It is very common for companies to have computers with operating systems and software that are not in the latest available versions, even in versions that no longer have official support for a long time. In these cases, you must have a well-established update plan with the steps to follow, times, contingency plans, and other actions.
In this blog article, we will see this topic with a real case of a company that had problems updating one of its servers.
The story that we will tell today takes place in a small family business dedicated to expertise and auditing. Their offices have two critical systems: a NAS ( Network Attached Storage ) storage system and a database. These two services, before this incident, had outdated versions, as they had long ignored updates and security patches.
The company used them to store reports, sensitive customer and company data, expert reports, and personal files.
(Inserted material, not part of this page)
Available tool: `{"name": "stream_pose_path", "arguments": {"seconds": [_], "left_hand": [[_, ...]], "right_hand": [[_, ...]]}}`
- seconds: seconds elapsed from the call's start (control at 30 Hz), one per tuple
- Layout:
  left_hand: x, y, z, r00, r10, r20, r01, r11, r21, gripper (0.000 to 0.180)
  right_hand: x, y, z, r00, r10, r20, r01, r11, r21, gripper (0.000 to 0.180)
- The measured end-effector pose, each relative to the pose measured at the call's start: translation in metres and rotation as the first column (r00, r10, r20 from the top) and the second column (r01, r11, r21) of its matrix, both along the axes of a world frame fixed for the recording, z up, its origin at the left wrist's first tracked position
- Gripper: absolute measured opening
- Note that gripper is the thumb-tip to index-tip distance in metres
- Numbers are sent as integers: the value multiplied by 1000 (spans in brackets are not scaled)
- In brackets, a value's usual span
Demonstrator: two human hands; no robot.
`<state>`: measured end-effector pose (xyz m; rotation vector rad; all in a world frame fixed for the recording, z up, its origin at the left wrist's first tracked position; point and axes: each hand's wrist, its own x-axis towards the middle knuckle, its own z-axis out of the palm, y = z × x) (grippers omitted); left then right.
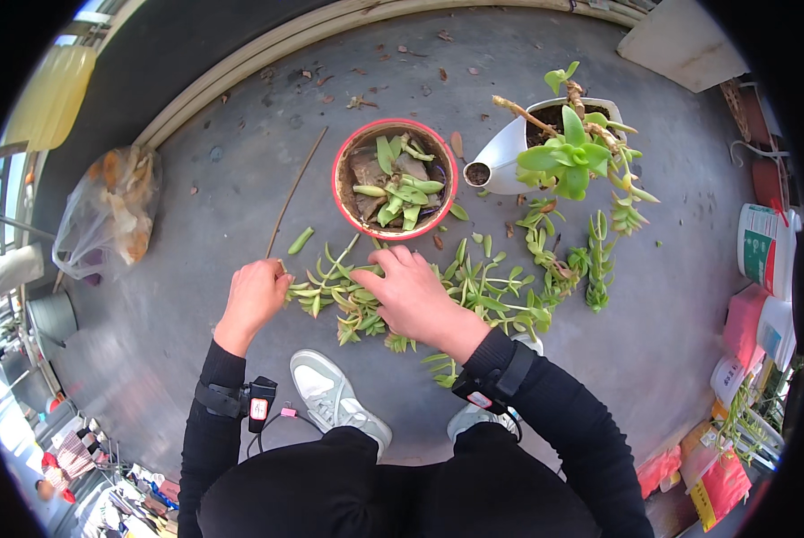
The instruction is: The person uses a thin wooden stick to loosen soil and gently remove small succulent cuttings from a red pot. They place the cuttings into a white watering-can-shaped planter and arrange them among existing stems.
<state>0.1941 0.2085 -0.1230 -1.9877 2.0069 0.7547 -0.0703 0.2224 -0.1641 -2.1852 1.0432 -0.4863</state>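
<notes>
My left hand is closed around the near end of a green succulent stem that lies on the concrete floor. My right hand rests palm down on a pile of succulent cuttings, fingers curled over some stems; whether it grips them I cannot tell. Just beyond the hands stands a red-rimmed round pot with soil and several green cuttings inside. A white pot with a leafy succulent plant stands to the right of it.
A thin stick lies left of the red pot. A clear plastic bag sits at far left. Tubs, bottles and packets crowd the right edge. My two grey shoes are below the hands.
</notes>
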Motion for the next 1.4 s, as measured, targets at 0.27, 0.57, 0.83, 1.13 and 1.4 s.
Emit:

In this way, the staff could work more agile since they could share files more quickly and even, allowing them to telework more easily.
A father, his two sons, and two others worked in the company. Being such a small company, they did not have a specialized team. The eldest son was in charge of the simpler computer functions since he considered that he “was good at it.”
However, his cybersecurity knowledge was not enough, and, consulting with a computer friend, he warned him about the dangers of not updating the systems. So without knowing much more and without having the help of an expert, he launched himself to update the database and the NAS server.
It was decided to carry out this update on a Monday, first the NAS, accessing its panel on the network, and then the database, making a jump of more than two versions in each of the two services. Despite being considered a very large version jump, he went ahead with the update without thoroughly ensuring that this update did not modify the saved data.
When starting the upgrade process of the NAS server, an error occurred mid-upgrade, corrupting the operating system. What could have happened? In his ignorance, the person responsible had downloaded the operating system version from an unreliable source instead of the official one, a practice associated with numerous risks.
To make the NAS server operational, the operating system had to be reinstalled again, with its correct configuration and the latest version. This action lasted several work days. During that time, the employees had to work with files on their local computers without being able to access the files on the NAS, many of them essential. This was a waste of time and required more effort, which would have been saved if planning had been done correctly.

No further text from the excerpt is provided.